Or maybe they should have given them to the curious animals that pranced around the stage, Wotan’s ravens (I think) included: more Sesame Street than creatures of the forest. Whether the concept were malevolent or ironic, neither possibility was achieved. For some reason, a lone tap dancer did her stuff during the Ride of the Valkyries, whilst actors in horse costumes struggled around on tip toe. Why on earth Grane, understandably fidgeting, was made to balance in this way through the entirety of the final scene—and not only then—I have no idea; but then I have little idea about anything else either. Inability to set the stage ablaze at the close was attributed to a late intervention from Westminster City Council. Alas, Wotan’s protracted fumbling to attach to Brünnhilde a harness that would awkwardly suspend her above the stage, without the slightest sign of flames that had intermittently flickered earlier, seemed all too apt a metaphor. Quite what the Met, where Jones’s third (!) attempt at the Ring is heading, will make of it is anyone’s guess. It is certainly devoid enough of intellectual content to satisfy Friends of Otto Schenk. But the ‘look’, for that is all it is, and lack of discernible stage action will surely trouble many. 

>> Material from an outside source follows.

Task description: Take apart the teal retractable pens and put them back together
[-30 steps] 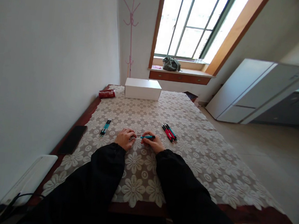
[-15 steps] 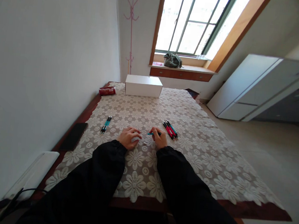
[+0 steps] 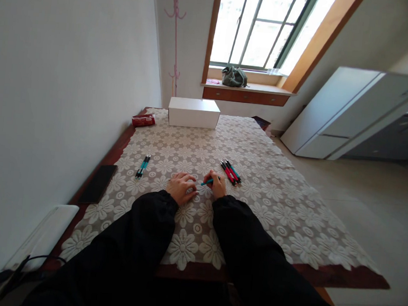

Martyn Brabbins’s conducting was sane, measured, and doubtless sensitive—perhaps too sensitive—to the needs of his singers. Brabbins clearly appreciates the need to think in the broadest terms about Wagner’s structures, yet often seemed to confuse that with maintaining a slow speed throughout, occasionally changing gear when that could not conceivably be maintained any longer. A few understandable fluffs—every performance has them—notwithstanding, the ENO Orchestra played beautifully, if often in strangely subdued fashion, especially in the first act (!) I do not know how long it lasted in actual minutes, but it felt like the longest I had ever heard. By contrast, the third act often seemed rushed, if hardly short. This was clearly a work in progress, but there may be considerably more hope for improvement here than in the staging.

 

Brünnhilde

Had it not been for an initial announcement, no one would have known Nicky Spence was suffering from a cold. Siegmund is clearly a role for which he is ready—and for which he has well prepared. There are strength, vulnerability, and many other of the qualities we need, even in so unpromising a setting as this. It was difficult to discern much in the way of chemistry with Emma Bell’s Sieglinde; nor did this seem to be ironic or deconstructive detachment. However, considered on its own terms, her performance also impressed, indicative of a woman bruised yet determined to command her own destiny. Dart-playing Rachel Nicholls, lumbered with a strange skater-girl look, trod a fine, shifting line between Brünnhilde's youthful impetuosity and the glimmers of something more moving, more human—which is to say she understood what was at stake, even if Jones did not. Matthew Rose, lumbered with, well, being a lumberjack-turned-television-detective, offered a typically detailed and thoughtful performance as Wotan, though the third act did not show him at his strongest. These things vary from night to night. Brindley Sherratt's focus as Hunding varied too, though at its best it offered something darkly psychopathic. One of the strongest, most committed and sustained performances came from the team of Susan Bickley (finely observed, on stage) and Claire Barnett-Jones (also finely observed and with gleaming tone, from a box above) as Fricka. This, again, was a performance that truly used words, music, and gesture to suggest drama beyond Jones’s imagination.

 

So too did John Deathridge’s new singing translation. It was in many respects remarkably faithful not only to what Wagner said but, crucially, to what he did not, employing suggestion and ambiguity in the right places. It had an intriguing line too in something akin to Stabreim. Word order and stress played their part, as did various other considerations one might find—with profit—in reading Wagner’s own Opera and Drama. This did not, like many of ENO’s translations, attempt to draw attention to itself, still less to elicit inappropriate laughter; rather it participated in the dramatic effort in a way the singers and orchestra, if hardly the director, did. The sort of people who drone on about ‘the Coli’ and alleged halcyon days of Reginald Goodall will doubtless bemoan the lack of Andrew Porter, but their parochial concerns need not be ours.

 

Fricka (Susan Bickley) and Wotan

‘Mark well my poem,’ wrote Wagner to Liszt in 1853, enclosing a copy of the Ring in verse; ‘it contains the beginning of the world and its end.’ One might argue that beginning(s) and end happen elsewhere in the Ring; but were this the generic television ‘show’ from which Jones & Co. appeared to have taken non-inspiration, it seems doubtful, even in the unlikely event of a decision to renew for another ‘season’, that many viewers would have been remaining. To achieve not only an Annunciation of Death, but an entire Walküre, in which nothing whatsoever seemed to be at stake, was a peculiar, perverse and strangely pointless achievement. Either Jones needs to rethink—the prefix ‘re-’ may be too kind—or ENO should act decisively with courage and substitute another production or concert performances. With Wagner, in Wagner, much is or should be at stake.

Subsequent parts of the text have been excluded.